The Jermyn Street Theatre has announced the first full season from Artistic Director Anthony Biggs
In Septeber/October the theatre will present Steven Berkoff: Religion and Anarchy. In a five week season this legendary maverick of British theatre will co-direct his visceral one act plays with Associate Director Max Barton. Eight of his plays will be produced in rep including the premieres of Roast, Guilt, Line-Up, Gas and How To Train an Anti-semite. The season also includes his epic poem Requiem for Ground Zero, which Berkoff himself will perform once a week. Alongside the fully produced plays, there will be a series of readings of his other one-act plays and at least 20 of his works will feature in the season.
Following the Steven Berkoff season, Anthony Biggs will direct a revival of the 1974 David Pinner comedy The Potsdam Quartet. Set in the summer of 1945 as the Second World War comes to an end, Stalin, Truman, Churchill and Atlee, the ‘Big Four’, meet at Potsdam in Occupied Germany. Their mission - to decide how to administer punishment to the defeated Nazi German , which agreed to unconditional surrender nine weeks earlier. The goals of the conference also include the establishment of post-war order, peace treaties issues, and countering the effects of the war. As the four most powerful men in the world gather to set out the new order, in an ante-room a British string quartet, guarded by a Russian soldier, wait to perform. As the musicians bicker and the quartet begins to disintegrate, next door the fate of the world is being settled. Contrasting the conflicting and paradoxical worlds of politics and art, The Potsdam Quartet tackles the themes love, friendship and endurance against the background of a disintegrated world beginning to put itself back together. A prolific writer for stage and a novelist, David Pinner is perhaps best known for his 1967 novel Ritual, which was later adapted for screen as The Wicker Man.

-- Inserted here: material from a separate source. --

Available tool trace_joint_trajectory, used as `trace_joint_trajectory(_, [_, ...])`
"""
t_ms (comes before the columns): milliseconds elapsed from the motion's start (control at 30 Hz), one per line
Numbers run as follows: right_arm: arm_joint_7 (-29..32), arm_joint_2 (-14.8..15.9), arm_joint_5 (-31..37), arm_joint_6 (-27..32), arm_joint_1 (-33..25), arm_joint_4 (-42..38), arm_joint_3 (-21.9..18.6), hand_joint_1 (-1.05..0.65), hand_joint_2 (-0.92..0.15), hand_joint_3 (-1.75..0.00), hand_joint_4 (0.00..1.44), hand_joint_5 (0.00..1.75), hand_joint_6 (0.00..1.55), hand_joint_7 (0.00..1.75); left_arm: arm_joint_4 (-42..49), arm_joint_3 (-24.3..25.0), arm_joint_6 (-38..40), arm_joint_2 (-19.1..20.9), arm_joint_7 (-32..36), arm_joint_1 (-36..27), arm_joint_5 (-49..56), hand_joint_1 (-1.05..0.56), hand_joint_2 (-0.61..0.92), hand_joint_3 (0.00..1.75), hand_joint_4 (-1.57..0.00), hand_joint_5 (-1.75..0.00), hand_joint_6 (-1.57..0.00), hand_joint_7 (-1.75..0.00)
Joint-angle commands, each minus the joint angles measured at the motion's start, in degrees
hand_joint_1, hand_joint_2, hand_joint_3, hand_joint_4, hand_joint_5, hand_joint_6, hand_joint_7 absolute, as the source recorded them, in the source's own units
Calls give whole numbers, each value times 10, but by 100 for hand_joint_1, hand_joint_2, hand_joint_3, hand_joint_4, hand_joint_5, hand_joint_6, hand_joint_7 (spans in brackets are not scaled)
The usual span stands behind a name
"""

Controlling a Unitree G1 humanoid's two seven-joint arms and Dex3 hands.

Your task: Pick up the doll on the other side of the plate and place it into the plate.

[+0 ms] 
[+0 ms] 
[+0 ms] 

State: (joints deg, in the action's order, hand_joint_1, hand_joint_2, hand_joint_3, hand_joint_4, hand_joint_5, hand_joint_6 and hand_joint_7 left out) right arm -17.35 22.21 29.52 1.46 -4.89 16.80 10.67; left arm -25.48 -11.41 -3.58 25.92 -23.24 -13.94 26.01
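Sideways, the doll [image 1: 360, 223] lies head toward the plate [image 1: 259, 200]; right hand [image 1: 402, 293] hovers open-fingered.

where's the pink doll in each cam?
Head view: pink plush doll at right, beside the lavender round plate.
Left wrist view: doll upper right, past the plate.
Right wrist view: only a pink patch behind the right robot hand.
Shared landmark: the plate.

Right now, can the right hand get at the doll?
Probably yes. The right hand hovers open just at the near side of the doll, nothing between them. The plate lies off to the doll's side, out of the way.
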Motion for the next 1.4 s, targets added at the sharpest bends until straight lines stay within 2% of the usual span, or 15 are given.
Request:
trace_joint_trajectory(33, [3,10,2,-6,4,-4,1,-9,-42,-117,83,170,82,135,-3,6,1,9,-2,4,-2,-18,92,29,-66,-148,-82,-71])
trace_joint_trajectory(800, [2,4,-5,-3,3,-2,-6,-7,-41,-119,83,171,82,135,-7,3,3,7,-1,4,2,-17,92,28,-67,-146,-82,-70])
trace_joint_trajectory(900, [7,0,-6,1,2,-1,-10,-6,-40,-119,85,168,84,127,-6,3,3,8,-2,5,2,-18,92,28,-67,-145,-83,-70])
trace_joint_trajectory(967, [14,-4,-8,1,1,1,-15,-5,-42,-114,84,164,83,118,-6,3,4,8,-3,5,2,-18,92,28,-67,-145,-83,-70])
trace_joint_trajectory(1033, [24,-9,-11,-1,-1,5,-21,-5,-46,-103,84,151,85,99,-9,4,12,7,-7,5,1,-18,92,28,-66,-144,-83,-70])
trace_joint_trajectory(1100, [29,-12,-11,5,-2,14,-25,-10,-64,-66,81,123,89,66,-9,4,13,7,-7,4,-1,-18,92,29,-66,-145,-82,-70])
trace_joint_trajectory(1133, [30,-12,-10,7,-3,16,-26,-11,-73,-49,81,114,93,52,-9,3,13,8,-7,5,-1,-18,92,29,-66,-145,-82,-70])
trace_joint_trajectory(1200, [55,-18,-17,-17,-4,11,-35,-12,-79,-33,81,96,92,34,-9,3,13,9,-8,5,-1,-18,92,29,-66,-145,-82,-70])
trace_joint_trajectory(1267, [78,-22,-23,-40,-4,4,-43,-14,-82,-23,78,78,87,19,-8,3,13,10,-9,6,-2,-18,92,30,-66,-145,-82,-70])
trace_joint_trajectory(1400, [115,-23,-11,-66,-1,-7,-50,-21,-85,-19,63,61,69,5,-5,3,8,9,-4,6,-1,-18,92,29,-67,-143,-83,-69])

Continuing Jermyn Street Theatre’s mission to revive classics and develop new musical theatre work The Little Beasts (What Happens To Naughty Children) runs as the Christmas show. A farm for the fiendish, a menagerie for the mischievous and a warning to the wicked, this modern take on an 18th century cautionary tale for children, is a new musical written by Luke Bateman and Michael Conley. The colourful and joyous extravaganza features a deliciously disgusting feast of naughtiness in which children are transformed into the animals they most resemble. The show will feature puppetry, masks, magic and promises to be a Christmas treat for all the family. Luke Bateman is the resident composer at Jermyn Street Theatre. With Katy Darby he co-wrote the darkly comic All I Want For Christmas, and the MMD award-winning musicals Lord Byron’s Mistress and Bachelor Boys. He has composed music for productions including St John’s Night and On Approval.